4.- Genome Assembly Quality Assessment

The Genome Assembly Quality Assessment tool is designed to assess the quality of de novo genome assemblies. It does so by comparing the assemblies against the reference genome. The resulting plots and reports contain the statistics for each assembly, thus making the comparison between them easier.

Application

Genome Assembly Quality Assessment

Input

• Assemblies

• Reference Genome

Parameters

• Assemblies: * specify here all the FASTA files *

• Genome Type: Eukaryote

• Reference Genome: GCF_000002985.6_WBcel235_genomic.fna.gz

• Fragmented Genome: false

• Minimum Contig Size: 500

• Minimum Alignment Length: 65

• Min. Identity Alignment (%): 95.0

• Max Extensive Mis. Size: 1000

• Max Local Mis. Size: 200

• Max Scaffold Gap Size: 10000

Execution Time

Around 15 minutes.

Output

• QUAST Results

The main QUAST results are a summary report and an NGx plot (Figure 9). Both can be generated from the OmicsBox object available for download in the link above. The NGx plot shows the same as the Nx but it takes into account the genome size instead of the assembly size. Thus, it can be compared between assemblies. The NGx plot shows that the assembly obtained with ABySS and mate-pair reads contains longer contigs. For example, an NG50 value of 1000 means that 50% of the genome size is covered by contigs of length 1000 pb or greater. So higher NGx values indicate that the assembly is composed of longer contigs than the rest.

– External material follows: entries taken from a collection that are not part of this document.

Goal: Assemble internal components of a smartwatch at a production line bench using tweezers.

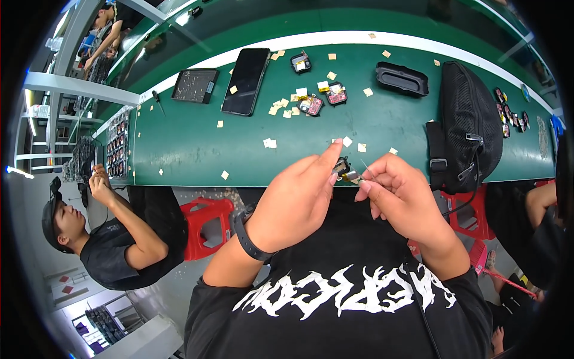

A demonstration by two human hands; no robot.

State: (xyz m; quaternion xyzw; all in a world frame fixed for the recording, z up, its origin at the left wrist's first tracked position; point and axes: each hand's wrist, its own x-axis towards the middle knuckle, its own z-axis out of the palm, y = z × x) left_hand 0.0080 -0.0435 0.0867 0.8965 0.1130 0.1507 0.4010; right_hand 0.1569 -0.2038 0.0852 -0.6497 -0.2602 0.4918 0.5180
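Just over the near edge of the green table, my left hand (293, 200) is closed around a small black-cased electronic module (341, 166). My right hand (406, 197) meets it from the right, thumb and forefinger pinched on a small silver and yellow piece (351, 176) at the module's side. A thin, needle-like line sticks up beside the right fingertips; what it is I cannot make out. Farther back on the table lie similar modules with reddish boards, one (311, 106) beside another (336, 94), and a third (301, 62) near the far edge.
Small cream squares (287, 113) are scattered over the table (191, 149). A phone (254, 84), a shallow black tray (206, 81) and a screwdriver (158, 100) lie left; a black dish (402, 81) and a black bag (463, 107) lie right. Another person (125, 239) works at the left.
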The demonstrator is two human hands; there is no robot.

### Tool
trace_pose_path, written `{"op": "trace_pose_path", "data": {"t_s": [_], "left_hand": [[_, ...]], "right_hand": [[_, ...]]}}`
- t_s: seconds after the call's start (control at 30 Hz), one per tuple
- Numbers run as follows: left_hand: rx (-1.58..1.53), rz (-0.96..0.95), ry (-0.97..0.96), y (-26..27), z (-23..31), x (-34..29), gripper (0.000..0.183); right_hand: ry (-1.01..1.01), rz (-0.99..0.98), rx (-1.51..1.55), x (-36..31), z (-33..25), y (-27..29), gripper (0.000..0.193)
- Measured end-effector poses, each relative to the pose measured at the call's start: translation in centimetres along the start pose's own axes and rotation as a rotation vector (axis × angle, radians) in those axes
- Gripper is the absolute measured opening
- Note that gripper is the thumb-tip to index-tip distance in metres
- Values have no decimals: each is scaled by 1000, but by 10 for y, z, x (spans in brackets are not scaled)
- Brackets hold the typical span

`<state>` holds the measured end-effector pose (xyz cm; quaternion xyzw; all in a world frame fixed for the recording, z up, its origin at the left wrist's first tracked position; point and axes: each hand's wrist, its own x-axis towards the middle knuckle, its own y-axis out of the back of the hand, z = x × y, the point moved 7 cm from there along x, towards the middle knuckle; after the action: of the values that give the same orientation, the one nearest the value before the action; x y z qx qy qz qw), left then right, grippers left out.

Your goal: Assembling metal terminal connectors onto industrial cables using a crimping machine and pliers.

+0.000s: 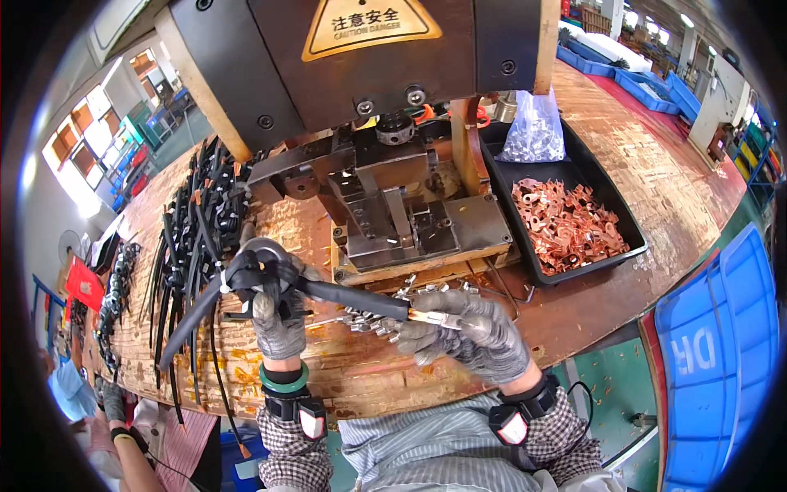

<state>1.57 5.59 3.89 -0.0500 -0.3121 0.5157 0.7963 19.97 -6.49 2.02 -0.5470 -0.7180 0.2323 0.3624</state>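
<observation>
A thick black cable (352,298), looped and bound with a white tie, stretches between my hands over the front of the wooden table. My gloved left hand (279,328) is closed around its looped part. At the cable's right end bare copper shows, with a small silver metal sleeve (438,319) over it. My gloved right hand (490,338) pinches that sleeve between thumb and fingers. Loose silver sleeves (365,320) lie on the table below the cable. Just beyond stands a press (402,225) with a metal die block on its base.
Several black cables (197,221) are heaped on the left. Right of the press, a black tray (627,215) holds copper ring terminals (566,225) and a clear bag (534,131) of silver pieces. A blue crate (717,353) stands at right. Another person's gloved hand (113,402) shows lower left.
</observation>
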Motion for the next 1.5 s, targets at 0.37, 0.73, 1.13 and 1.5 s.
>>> {"op": "trace_pose_path", "data": {"t_s": [0.37, 0.73, 1.13, 1.5], "left_hand": [[-27, -27, -21, 14, -4, -9, 61], [-61, 44, 15, 13, -10, -12, 47], [117, 304, 369, 47, -24, -44, 42], [1302, -424, -257, -72, 42, -85, 24]], "right_hand": [[-465, 183, -671, -9, 23, 23, 24], [-317, 188, -829, -17, 23, 20, 32], [-364, 200, -710, -10, 18, 8, 26], [-477, 216, -807, -9, 24, 8, 26]]}}
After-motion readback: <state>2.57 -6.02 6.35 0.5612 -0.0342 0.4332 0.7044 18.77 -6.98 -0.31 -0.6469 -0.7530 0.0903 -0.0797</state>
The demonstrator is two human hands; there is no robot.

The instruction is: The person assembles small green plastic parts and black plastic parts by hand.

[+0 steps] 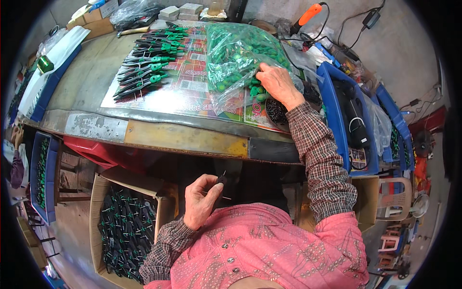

In addition, the Genome Fraction plot (Figure 10) shows that a greater percentage of the genome has bases aligned to the assemblies produced by ABySS. That is, ABySS assemblies recover a greater percentage of the assembly. In between the two configurations for the ABySS assembly, it seems that the use of mate-pair reads really decreases the number of missassemblies (Figure 11).

Overall, with this analysis, it was possible to conclude that the ABySS assembly using mate-pair reads was the more suitable strategy for our data.